本发明涉及一种PTA工业装置氧化单元中醋酸溶剂的处理方法,该方法利用压力过滤机将粗对苯二甲酸浆料进行过滤,随后使用多级逆流的方法,利用洗涤水将醋酸溶剂进行洗涤,并设置偏流、引流的手段,防止滤液管中残留的液体随着压力过滤机的转动进入到下一区域,提高了洗涤效率、减少了洗涤水的用量,本发明将粗对苯二甲酸的过滤、洗涤过程集成于单台压力过滤机,使得流程缩短,减少了占地面积,能耗较低。并采用了向母液罐及洗涤液罐中通入氮气的方法来调节系统的压力平衡。

Description

一种PTA工业装置氧化单元中醋酸溶剂的处理方法 技术领域
本发明涉及到节能降耗技术领域,具体地说,是涉及PTA工业装置氧化单元中,粗对苯二甲酸中醋酸(CTA)溶剂的处理方法。
背景技术
在PTA工业装置氧化单元中,反应产生的粗对苯二甲酸浆料中含有大量的醋酸,根据工艺的需求,在PTA精制之前,需将粗对苯二甲酸中的醋酸除去。目前,工业生产中普遍采用“离心机或真空过滤机过滤+蒸汽回转干燥”的工艺技术,该工艺主要分为过滤、干燥两部分。
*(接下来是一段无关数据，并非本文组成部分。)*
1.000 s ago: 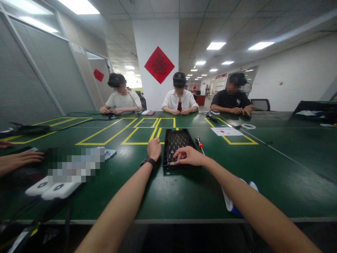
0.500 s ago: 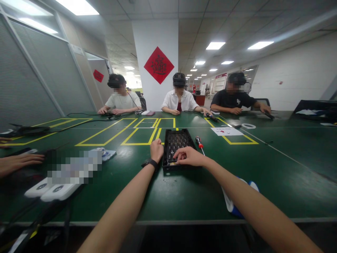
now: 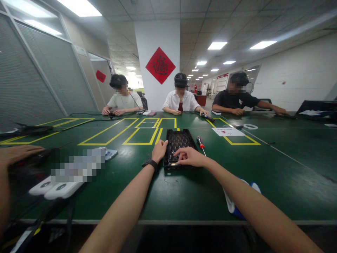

如图1所示,该工艺路线是:反应产生的含有大量醋酸的粗对苯二甲酸浆料在浆料泵的作用下首先进入到离心机或真空过滤机中,在此,浆料中的部分醋酸被分离,形成的粗对苯二甲酸滤饼随后进入到蒸汽回转干燥机中,并在蒸汽的作用下进行间接加热干燥,利用干燥的方法进一步将粗对苯二甲酸中的醋酸除去,经过干燥后的粗对苯二甲酸再通过工艺水打浆后输送到精制单元。
该工艺技术的不足之处在于:
①工艺流程长,附属设备多
此工艺技术中的过滤、干燥过程分别在不同的设备中进行,主要包括:真空过滤机、蒸汽回转干燥机、洗涤塔等,另外还包括风机、泵、阀门等较多的附属设备及管件,工艺流程较长,从而使得操作繁琐,设备的故障率及安全隐患增加。
②设备投资高,占地面积大
该工艺技术中,设备较多,从而导致设备的投资较高,由于粗对苯二甲酸的粘性高,需要对真空过滤机的滤芯进行经常的清洗或更换,因此,在工业生产装置中,真空过滤机一般采用一开一备的方式,从而进一步增加了压力过滤机的投资。蒸汽回转干燥机较大的体积以及较多的附属压力过滤机均增加了占地面积。
③耗能较高
该工艺技术中,包括离心机或真空过滤机、蒸汽回转干燥机、泵、风机等较多的动设备,需消耗大量的电能;蒸汽回转干燥机采用蒸汽的潜热将粗对苯二甲酸中的醋酸进行蒸发,此干燥过程需要大量的蒸汽,消耗大量的热能;干燥尾气中的醋酸需要大量的洗涤水进行洗涤,另外,由于干燥后粗对苯二甲酸湿含量很低,需要大量的工艺水对其进行打浆;因此,该工艺技术具有高耗能、高水耗的缺点。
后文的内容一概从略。